Старик молча опустился на колени и, поправив надпись, с тяжелым сердцем пошел на работу.
Целую неделю по утрам копался садовник, пересаживал цветы на злополучной клумбе, и, наконец, терпение его лопнуло. Однажды, проходя на работу, ткач Сидор громко сказал:
— Братцы. Смотрите, а надпись-то какая: «Слава куклам!»
— Правильно, — поддержал трубочист Яша. — Давно бы так надо.
И эта надпись сияла желтым светом все лето, потому что каждый, кто проходил мимо, вырывал появившуюся в клумбе сорную травинку и не ленился лишний раз принести ведро воды на грядку.
Разъяренный Нашим-Вашим подобрал первую валявшуюся на дороге палку, и пошла палка гулять по спине Тузика.
— Ах, негодник! Ах, врун! — ругался судья. — Из-за тебя я окончательно потерял доверие царя. Как я буду теперь жить, если он не возьмет меня обратно во дворец?
— Простите, больше не буду, — визжала собака. Но судья ничего не слушал. Его ярость была так велика, что он готов был разорвать собаку на клочки. Он так сильно ударил ее палкой, что кривой сучок впился в материю и вырвал клок вместе с ватой.

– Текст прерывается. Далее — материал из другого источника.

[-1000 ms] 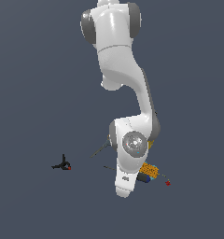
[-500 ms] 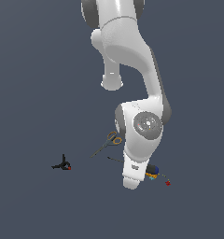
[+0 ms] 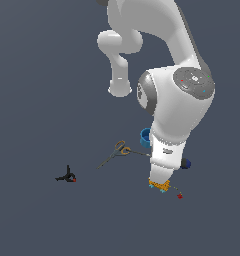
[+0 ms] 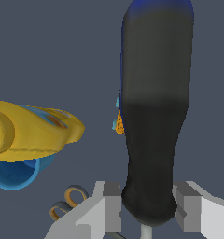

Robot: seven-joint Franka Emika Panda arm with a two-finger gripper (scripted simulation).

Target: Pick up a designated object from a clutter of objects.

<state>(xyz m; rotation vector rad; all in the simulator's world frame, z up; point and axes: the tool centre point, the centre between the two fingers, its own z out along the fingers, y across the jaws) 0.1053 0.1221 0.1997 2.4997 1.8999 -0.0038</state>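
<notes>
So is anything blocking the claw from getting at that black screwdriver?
Nothing visible does. In the wrist view the screwdriver handle already sits between the fingers of the gripper; the yellow bottle and blue cup lie off to one side.
</notes>
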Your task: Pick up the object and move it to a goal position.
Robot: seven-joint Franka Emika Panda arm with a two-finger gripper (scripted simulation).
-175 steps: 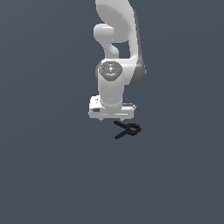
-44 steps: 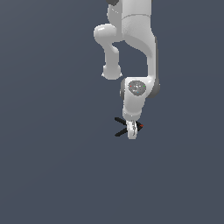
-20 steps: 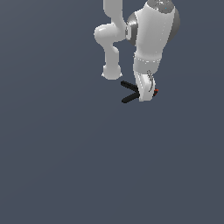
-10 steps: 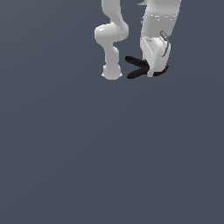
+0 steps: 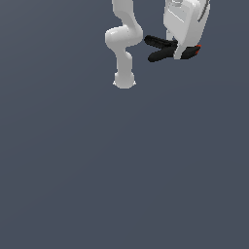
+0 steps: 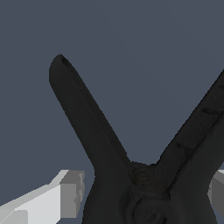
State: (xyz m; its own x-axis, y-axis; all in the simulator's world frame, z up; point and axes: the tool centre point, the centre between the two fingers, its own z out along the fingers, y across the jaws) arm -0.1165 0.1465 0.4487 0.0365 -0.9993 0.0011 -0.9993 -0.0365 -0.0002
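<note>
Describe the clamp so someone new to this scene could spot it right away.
Find the white robot arm at the top of the exterior view, then follow it to its gripper on that view's right. The spring clamp sits between the jaws: the only black thing there, two splayed handles pointing toward the arm's base, with a red-orange tip.

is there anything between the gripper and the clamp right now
No. The gripper is already shut on the clamp: in the wrist view a finger sits at each side of its pivot, with the two handles splayed ahead. No goal marker is visible, so that path can't be judged.
</note>
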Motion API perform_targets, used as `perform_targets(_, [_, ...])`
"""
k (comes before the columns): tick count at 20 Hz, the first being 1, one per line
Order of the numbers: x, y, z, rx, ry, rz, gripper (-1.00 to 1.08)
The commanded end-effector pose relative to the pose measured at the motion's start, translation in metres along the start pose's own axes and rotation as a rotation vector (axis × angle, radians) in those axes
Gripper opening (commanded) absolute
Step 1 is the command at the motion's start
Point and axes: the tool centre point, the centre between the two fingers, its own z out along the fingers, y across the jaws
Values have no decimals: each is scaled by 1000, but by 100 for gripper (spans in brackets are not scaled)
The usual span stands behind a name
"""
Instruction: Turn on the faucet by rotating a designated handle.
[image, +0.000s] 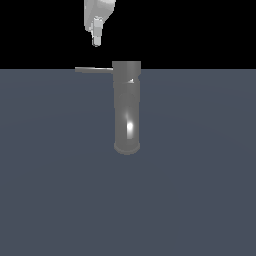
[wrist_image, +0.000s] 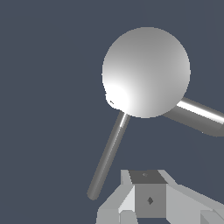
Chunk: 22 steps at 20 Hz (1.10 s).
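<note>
A tall, smooth grey faucet (image: 127, 107) is seen standing upright just above the centre of the exterior view, on a flat slate-blue floor (image: 55, 190) under a black background. A bright glint is shown low on its cylinder, just above the rounded base. From the top of the cylinder, a thin flat grey handle (image: 94, 69) is seen jutting out level toward nine o'clock, its near end joined to the faucet.

The white gripper (image: 96, 44) is seen hanging from the top edge of the exterior view, at about eleven o'clock from the faucet top. It is held above the middle of the handle, with a clear gap between them; nothing is touched and nothing is held. From this side its fingers appear as one narrow tip, so whether they are apart or together cannot be told.

In the wrist view, the faucet (wrist_image: 146, 72) is seen from above as a shaded grey disc. The handle (wrist_image: 108, 155) is shown as a thin rod running from the disc toward seven o'clock. A thicker grey spout (wrist_image: 197, 117) is seen running toward four o'clock. Part of the gripper (wrist_image: 148, 199) body is seen at six o'clock, close beside the rod's free end.
</note>
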Motion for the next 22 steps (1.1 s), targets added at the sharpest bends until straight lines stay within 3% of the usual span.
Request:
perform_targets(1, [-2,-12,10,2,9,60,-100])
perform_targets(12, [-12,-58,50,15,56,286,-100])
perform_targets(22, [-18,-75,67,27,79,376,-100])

— Я тебя разрежу на куски, — пригрозил он. — А из твоей шкуры сделаю занавеску, если ты не найдешь сегодня Петрушку.
Тузик, понуро опустив хвост и голову, побрел по улице. Прохожие наступали ему на лапы, толкали его — он ничего не чувствовал. Тузик не знал, что делать.
Нашим-Вашим с Тузиком обошли весь город. Они проходили улицу за улицей, переулок за переулком, но Петрушки, конечно, нигде не было. «А вдруг он на базаре?» — подумал Нашим-Вашим и направился к базарной площади.
Судья и Тузик медленно пробирались вдоль рядов. Шли мимо кадушек с медом, мимо сит для просеивания муки, мимо саней с оглоблями, телег, кастрюль и чугунов. Нашим-Вашим заметил в самом центре базара кучу жителей. Он просунул в толпу вначале голову, потом плечи и пробрался в середину круга. Там карусельщик стоял около крестьянки Матрешки и держал в руках чудесный ковер, на котором были вышиты озеро, коричневые камыши и белые лилии. А Матрешка складывала в платок монеты.
Судье стало завидно, что комнату глупого карусельщика украсит такая хорошая вещь.
— Отдай ковер. Я его покупаю, — сказал он.
— Не отдам.
— Гав! Гав! — затявкал Тузик и, желая заслужить милость хозяина, вцепился карусельщику в ногу.
— Ай! — карусельщик отдернул ногу, бросил ковер и побежал.
— Ай да. Тузик! Ай да, молодец! — похвалил судья собаку и бережно поднял ковер. — Кто сделал этот ковер, голубушка? — спросил судья.
— Сама вышивала.
— Какие руки! Золотые руки вышивали этот ковер. Ну что за руки!», — судья поворачивал ковер то так, то этак, а сам все погладывал на руки Матрешки, красные, с короткими пальцами, огрубевшие от работы.
— Да не сама я… моя дочка, — поправилась крестьянка и спрятала руки за спину.
— Ну и дочка, ну и умница, — расхваливал судья. И где только она такому научилась, ее надо к самому Формалаю пригласить. Царю нужны такие искусные работницы.
— Что ты! Что ты, голубчик! — замахала руками Матрешка и прижала к себе стоявших рядом дочерей.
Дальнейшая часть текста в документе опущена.